The expected answer is the full listing, repeated exactly and free of images.

++++++

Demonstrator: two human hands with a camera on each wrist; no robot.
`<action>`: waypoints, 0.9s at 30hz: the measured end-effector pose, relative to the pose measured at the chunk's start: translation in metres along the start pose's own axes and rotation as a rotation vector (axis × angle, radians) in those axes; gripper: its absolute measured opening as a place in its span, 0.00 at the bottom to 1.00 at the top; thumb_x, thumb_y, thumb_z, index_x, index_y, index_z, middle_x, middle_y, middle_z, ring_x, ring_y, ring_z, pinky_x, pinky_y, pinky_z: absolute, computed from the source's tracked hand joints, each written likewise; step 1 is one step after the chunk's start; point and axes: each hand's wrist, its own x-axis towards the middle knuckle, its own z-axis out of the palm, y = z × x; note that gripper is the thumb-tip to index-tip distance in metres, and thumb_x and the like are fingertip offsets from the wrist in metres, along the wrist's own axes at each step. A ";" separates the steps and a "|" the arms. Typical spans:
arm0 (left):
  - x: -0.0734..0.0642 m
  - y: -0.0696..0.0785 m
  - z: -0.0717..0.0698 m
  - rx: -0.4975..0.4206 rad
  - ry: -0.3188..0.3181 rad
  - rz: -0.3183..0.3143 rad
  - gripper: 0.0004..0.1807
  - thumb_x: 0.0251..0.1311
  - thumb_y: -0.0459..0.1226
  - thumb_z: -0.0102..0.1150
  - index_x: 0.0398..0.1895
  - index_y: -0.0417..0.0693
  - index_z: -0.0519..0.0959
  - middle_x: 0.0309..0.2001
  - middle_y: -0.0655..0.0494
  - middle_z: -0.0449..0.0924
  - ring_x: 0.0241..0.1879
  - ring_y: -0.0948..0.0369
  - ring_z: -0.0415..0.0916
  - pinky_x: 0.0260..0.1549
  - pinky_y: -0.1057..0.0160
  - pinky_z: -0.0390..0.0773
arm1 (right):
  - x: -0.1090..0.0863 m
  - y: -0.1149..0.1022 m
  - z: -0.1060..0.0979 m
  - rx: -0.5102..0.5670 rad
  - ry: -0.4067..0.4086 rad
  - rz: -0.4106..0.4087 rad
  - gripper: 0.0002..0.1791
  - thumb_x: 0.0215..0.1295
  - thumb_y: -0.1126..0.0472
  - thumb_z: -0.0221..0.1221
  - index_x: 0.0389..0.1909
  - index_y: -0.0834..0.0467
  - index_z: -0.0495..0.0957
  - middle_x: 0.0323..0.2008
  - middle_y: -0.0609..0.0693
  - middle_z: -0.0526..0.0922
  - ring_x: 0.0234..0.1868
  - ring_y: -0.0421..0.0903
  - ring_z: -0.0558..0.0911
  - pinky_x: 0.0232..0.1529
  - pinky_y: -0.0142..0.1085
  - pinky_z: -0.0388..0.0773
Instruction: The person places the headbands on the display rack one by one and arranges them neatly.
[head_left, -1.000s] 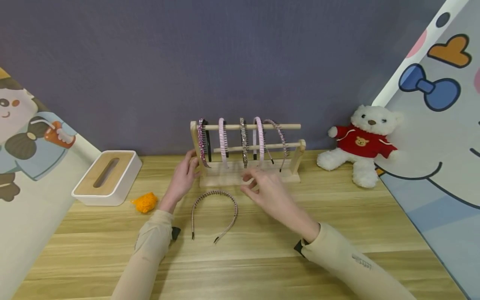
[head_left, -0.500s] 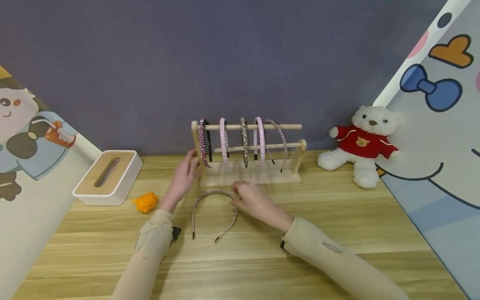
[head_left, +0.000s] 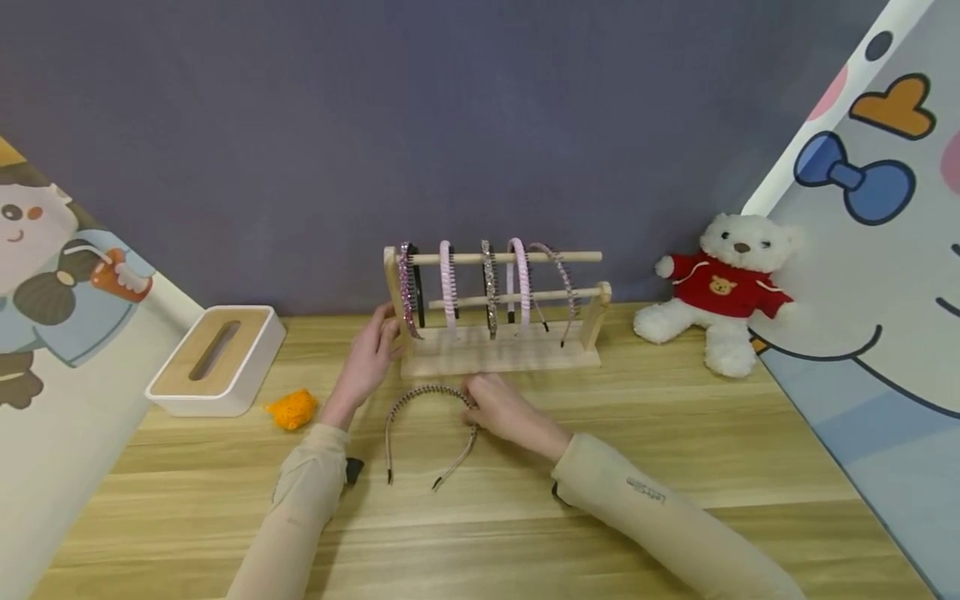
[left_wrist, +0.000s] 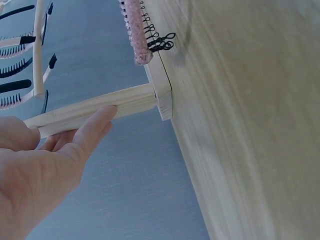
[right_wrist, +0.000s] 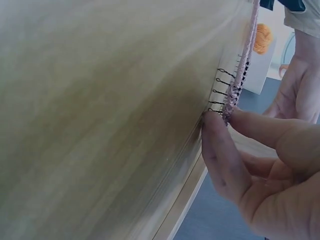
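A thin pinkish headband with small wire teeth [head_left: 420, 390] lies on the table, its open ends toward me. My right hand [head_left: 506, 410] pinches its right side near the top between thumb and fingers, as the right wrist view shows up close on the headband [right_wrist: 243, 62]. Behind it stands a wooden headband stand [head_left: 502, 360] with two rails. My left hand [head_left: 367, 354] holds the stand's left post [left_wrist: 135, 98], thumb on one side and fingers on the other. Several headbands hang on the rails, among them a pale pink one [head_left: 447, 283] and a glittery one [head_left: 491, 292].
To the left are a white tissue box with a wooden lid [head_left: 243, 379] and an orange crumpled bundle [head_left: 292, 409]. A white teddy bear in a red sweater [head_left: 720, 292] sits at the right. A dark wall [head_left: 480, 125] rises behind the stand.
My right hand has come down and left from in front of the stand to the headband on the table and now pinches it. The left hand has stayed at the post.
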 end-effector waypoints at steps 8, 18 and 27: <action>0.003 0.001 0.002 -0.011 -0.010 0.004 0.25 0.88 0.34 0.36 0.81 0.32 0.59 0.75 0.27 0.64 0.70 0.30 0.70 0.60 0.46 0.86 | 0.005 0.004 -0.006 0.024 0.002 0.050 0.08 0.65 0.73 0.72 0.42 0.69 0.85 0.29 0.51 0.82 0.31 0.44 0.80 0.30 0.30 0.84; 0.002 0.000 0.005 -0.015 0.001 0.023 0.24 0.88 0.32 0.37 0.79 0.30 0.59 0.74 0.26 0.63 0.69 0.28 0.69 0.60 0.44 0.85 | -0.001 0.005 -0.011 0.091 0.008 0.097 0.12 0.65 0.74 0.71 0.47 0.69 0.84 0.36 0.55 0.87 0.34 0.46 0.85 0.32 0.28 0.88; -0.001 -0.002 0.003 -0.019 -0.001 0.005 0.25 0.88 0.33 0.36 0.81 0.32 0.58 0.75 0.27 0.62 0.70 0.29 0.68 0.61 0.42 0.85 | -0.011 -0.005 -0.025 0.187 0.039 0.072 0.12 0.67 0.75 0.69 0.50 0.70 0.83 0.38 0.58 0.89 0.34 0.46 0.87 0.31 0.26 0.88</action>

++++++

### Solved exercise
Demonstrator: two human hands with a camera on each wrist; no robot.
`<action>`: waypoints, 0.9s at 30hz: the measured end-effector pose, relative to the pose measured at the chunk's start: translation in metres along the start pose's own axes and rotation as a rotation vector (axis × angle, radians) in those axes; gripper: its absolute measured opening as a place in its span, 0.00 at the bottom to 1.00 at the top; thumb_x, thumb_y, thumb_z, index_x, index_y, index_z, middle_x, middle_y, middle_z, ring_x, ring_y, ring_z, pinky_x, pinky_y, pinky_z: absolute, computed from the source's tracked hand joints, each written likewise; step 1 is one step after the chunk's start; point and axes: each hand's wrist, its own x-axis towards the middle knuckle, its own z-axis out of the palm, y = z × x; note that gripper is the thumb-tip to index-tip distance in metres, and thumb_x and the like are fingertip offsets from the wrist in metres, along the wrist's own axes at each step. A ";" separates the steps and a "|" the arms. Typical spans:
arm0 (left):
  - x: -0.0734..0.0642 m
  - y: -0.0696..0.0785 m
  - z: -0.0717..0.0698 m
  - rx: -0.4975..0.4206 rad
  - ry: -0.3188..0.3181 rad
  - rz: -0.3183..0.3143 rad
  - gripper: 0.0004..0.1807
  - thumb_x: 0.0251..0.1311
  - thumb_y: -0.0459..0.1226
  - thumb_z: -0.0102..0.1150
  - index_x: 0.0398..0.1895
  - index_y: -0.0417..0.0693
  - index_z: -0.0519..0.0959
  - middle_x: 0.0309..0.2001
  - middle_y: -0.0655..0.0494
  - middle_z: -0.0449..0.0924
  - ring_x: 0.0241..0.1879
  - ring_y: -0.0948..0.0369
  - ring_z: -0.0415..0.0916
  - pinky_x: 0.0260..0.1549
  - pinky_y: -0.1057..0.0160
  - pinky_z: -0.0390..0.0773
arm1 (right):
  - x: -0.1090..0.0863 m
  - y: -0.1149..0.1022 m
  - z: -0.1060..0.0979 m
  - rx: -0.5102..0.5670 rad
  - ry: -0.4067..0.4086 rad
  - rz: -0.4106..0.4087 rad
  - gripper: 0.0002..0.1791
  - thumb_x: 0.0215..0.1295
  - thumb_y: -0.1126..0.0472
  - thumb_z: -0.0221..0.1221
  - index_x: 0.0389..0.1909
  - index_y: -0.0834..0.0467
  - index_z: -0.0495..0.0957
  - middle_x: 0.0323..0.2008
  - middle_y: -0.0609..0.0693
  - middle_z: -0.0526..0.0922
  - ring_x: 0.0234..0.1868
  - ring_y: -0.0421..0.0903
  - ring_z: -0.0558..0.0911
  - pinky_x: 0.0232..0.1529
  - pinky_y: -0.0142..0.1085
  - pinky_z: -0.0388..0.0773
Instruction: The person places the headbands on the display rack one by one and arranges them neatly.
[head_left, -1.000s] 
[head_left, -0.500s] 
[head_left, +0.000s] 
[left_wrist, +0.000s] 
[right_wrist, +0.000s] 
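A thin pinkish headband with small wire teeth [head_left: 420, 390] lies on the table, its open ends toward me. My right hand [head_left: 506, 410] pinches its right side near the top between thumb and fingers, as the right wrist view shows up close on the headband [right_wrist: 243, 62]. Behind it stands a wooden headband stand [head_left: 502, 360] with two rails. My left hand [head_left: 367, 354] holds the stand's left post [left_wrist: 135, 98], thumb on one side and fingers on the other. Several headbands hang on the rails, among them a pale pink one [head_left: 447, 283] and a glittery one [head_left: 491, 292].
To the left are a white tissue box with a wooden lid [head_left: 243, 379] and an orange crumpled bundle [head_left: 292, 409]. A white teddy bear in a red sweater [head_left: 720, 292] sits at the right. A dark wall [head_left: 480, 125] rises behind the stand.
My right hand has come down and left from in front of the stand to the headband on the table and now pinches it. The left hand has stayed at the post.
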 end-effector waypoints at steps 8, 18 and 27: <action>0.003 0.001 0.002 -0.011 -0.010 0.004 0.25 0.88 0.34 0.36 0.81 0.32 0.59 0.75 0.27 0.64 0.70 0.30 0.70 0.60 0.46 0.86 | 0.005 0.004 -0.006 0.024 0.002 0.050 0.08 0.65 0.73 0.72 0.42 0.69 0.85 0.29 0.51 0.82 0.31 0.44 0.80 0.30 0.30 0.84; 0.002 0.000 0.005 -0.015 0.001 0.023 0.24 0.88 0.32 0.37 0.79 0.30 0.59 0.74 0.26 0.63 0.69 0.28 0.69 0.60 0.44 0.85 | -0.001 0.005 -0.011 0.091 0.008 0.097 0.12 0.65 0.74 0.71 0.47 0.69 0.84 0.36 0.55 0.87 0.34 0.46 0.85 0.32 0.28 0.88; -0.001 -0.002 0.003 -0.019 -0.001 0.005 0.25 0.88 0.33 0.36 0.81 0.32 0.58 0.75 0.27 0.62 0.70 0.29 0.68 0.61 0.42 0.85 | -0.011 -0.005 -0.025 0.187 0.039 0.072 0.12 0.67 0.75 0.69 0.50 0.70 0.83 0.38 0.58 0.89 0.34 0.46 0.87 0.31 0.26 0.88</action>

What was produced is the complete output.